ColumnaLa Torcaza Cínica

Violencia

Psicólogo Alejandro Ruiz Galicia

A partir del horror de la Segunda Guerra Mundial, uno de los eventos bélicos internacionales más grandes que aún recordamos, nace la Organización de las Naciones Unidas en 1945, esto como un esfuerzo por crear canales de comunicación que evitaran experimentar nuevamente la violencia que somos capaces de generar.

Casi cincuenta años después, las Naciones Unidas emiten la Declaración sobre la eliminación de la violencia contra la mujer, que en su primer artículo señala: “por violencia contra la mujer se entiende todo acto de violencia basado en la pertenencia al sexo femenino que tenga o pueda tener como resultado un daño o sufrimiento físico, sexual o sicológico para la mujer, así como las amenazas de tales actos, la coacción o la privación arbitraria de la libertad, tanto si se producen en la vida pública como en la vida privada”.

El pasado 25 de noviembre, como desde 1999, se conmemoró el Día Internacional de la Eliminación de la Violencia contra la Mujer. Esto fue posible gracias al movimiento feminista latinoamericano que en 1981, propuso tal día para así conmemorar la fecha en que fueron asesinadas Patria, Minerva y María Teresa Mirabal por oponerse a la dictadura de Rafael Leónidas Trujillo en República Dominicana. Aquí vale apuntar que el feminismo es aquello que hacen las mujeres para disminuir y erradicar la violencia en todas sus formas. Para tener más certeza respecto a lo que sí es y lo que no es el feminismo, hemos de buscar una mujer que se reconozca feminista y escucharla.

Respecto a si está bien que se usen los monumentos, los cuerpos, las marchas, los performances, las paredes, las redes sociales o cualquier otro medio como instrumentos de manifestación, necesitamos estar claros, si eso nos parece mal es porque somos productores de violencia. Cualquier argumento en este sentido, es una defensa que nos impide ser parte del cambio necesario y nos está matando.

México es el país de América en que más feminicidios se comenten, el año pasado fueron tres mil trecientas cincuenta y siete mujeres las asesinadas por ser mujeres, y es que el feminicidio no significa asesinar a una mujer, si no matar a una persona porque es mujer. Guanajuato, es el segundo Estado de la República con mayor índice de feminicidios y cuenta ocho municipios entre los cien más peligrosos del país para ser mujer. Y no, no contamos con Alerta de Violencia de Género en Guanajuato. En este Estado donde la vida no vale nada, donde antier asesinaron niños en la capital del Estado en una balacera, en este Guanajuato, parece que la vida de las mujeres vale aún menos.

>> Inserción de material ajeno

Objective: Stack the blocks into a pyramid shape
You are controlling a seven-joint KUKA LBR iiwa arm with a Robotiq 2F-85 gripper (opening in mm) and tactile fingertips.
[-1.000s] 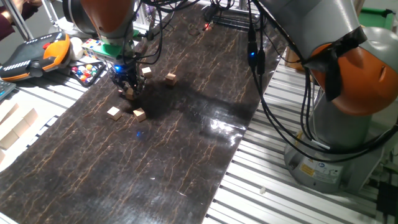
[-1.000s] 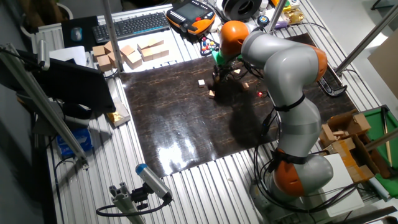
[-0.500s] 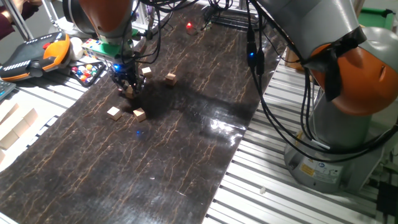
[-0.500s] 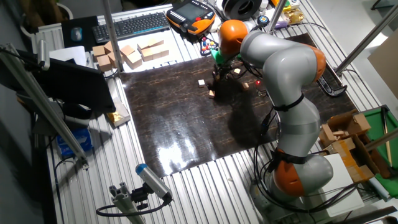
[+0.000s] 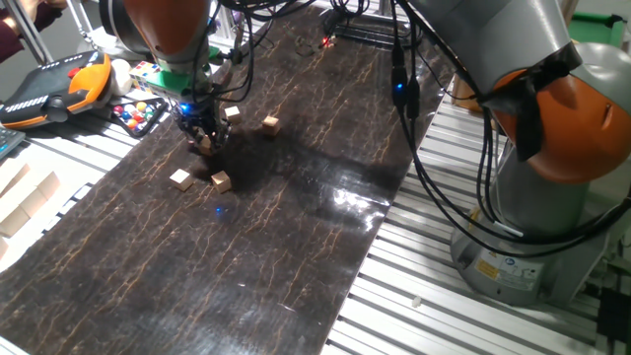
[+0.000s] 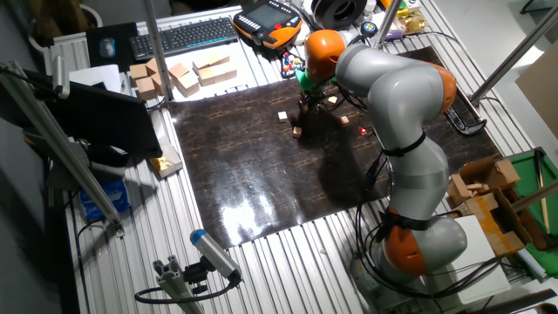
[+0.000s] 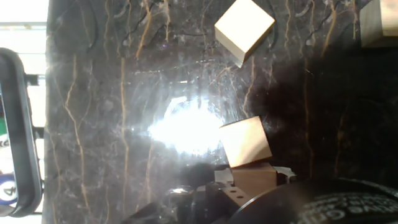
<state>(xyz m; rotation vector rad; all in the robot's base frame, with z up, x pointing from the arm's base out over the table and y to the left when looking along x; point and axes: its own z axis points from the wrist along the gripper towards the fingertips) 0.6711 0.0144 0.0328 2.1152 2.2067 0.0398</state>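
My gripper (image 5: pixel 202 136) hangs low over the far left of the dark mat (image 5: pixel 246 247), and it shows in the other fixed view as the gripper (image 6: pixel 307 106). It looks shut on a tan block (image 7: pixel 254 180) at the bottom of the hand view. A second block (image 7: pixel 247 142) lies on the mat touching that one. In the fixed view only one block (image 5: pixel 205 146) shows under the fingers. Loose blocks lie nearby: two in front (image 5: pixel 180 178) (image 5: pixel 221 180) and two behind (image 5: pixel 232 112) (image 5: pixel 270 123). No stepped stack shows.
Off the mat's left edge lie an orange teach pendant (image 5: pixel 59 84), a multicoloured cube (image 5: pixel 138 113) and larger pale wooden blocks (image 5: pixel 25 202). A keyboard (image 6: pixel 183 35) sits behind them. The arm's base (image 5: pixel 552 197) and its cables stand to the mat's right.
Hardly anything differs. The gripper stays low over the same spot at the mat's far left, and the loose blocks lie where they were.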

Hoy, 2 de diciembre de 2019, estamos de luto por la muerte de Daniela Vega, estudiante de Biología Experimental de la Universidad de Guanajuato. Una mujer que estudiaba, trabajaba y estaba por titularse. Ella, como miles de mujeres en México, no volvieron a casa. Daniela, como cientos de mujeres en nuestro Estado, murieron víctimas de la violencia, esa que pensamos que no ocurre y que nosotros no fomentamos. Esa que nos permite hacer chistes de violaciones, de gays, de hombres cuya valía radica en el tamaño de su pene. Esa violencia de la que nos reímos para quitarle importancia porque sólo es un piropo o una canción, porque ella tiene la culpa al vestirse así y al andar por la calle, porque las mujeres deben ser corregidas constantemente,  porque los hombres somos bestias que han de lastimar a los otros para reafirmar la hombría. Y nos preocupan los monumentos.

Demos cuenta que el machismo nos mata a todos y a todas, pensar que no estamos siendo afectados por la violencia, que no producimos violencia, es soberbia o estupidez.

No seamos cómplices de la violencia en ninguna de sus formas, acudamos a terapia, a grupos de hombres o de mujeres donde repensar lo que somos, el municipio cuenta con varios lugares donde se ofrece este servicio.

Emprendamos la tarea con vergüenza por el reconocimiento de lo antes hecho, con miedo por descubrirnos, con esperanza de dejar un mundo en el que nuestras hijas e hijos puedan vivir, emprendámosla como sea, pero hagámoslo.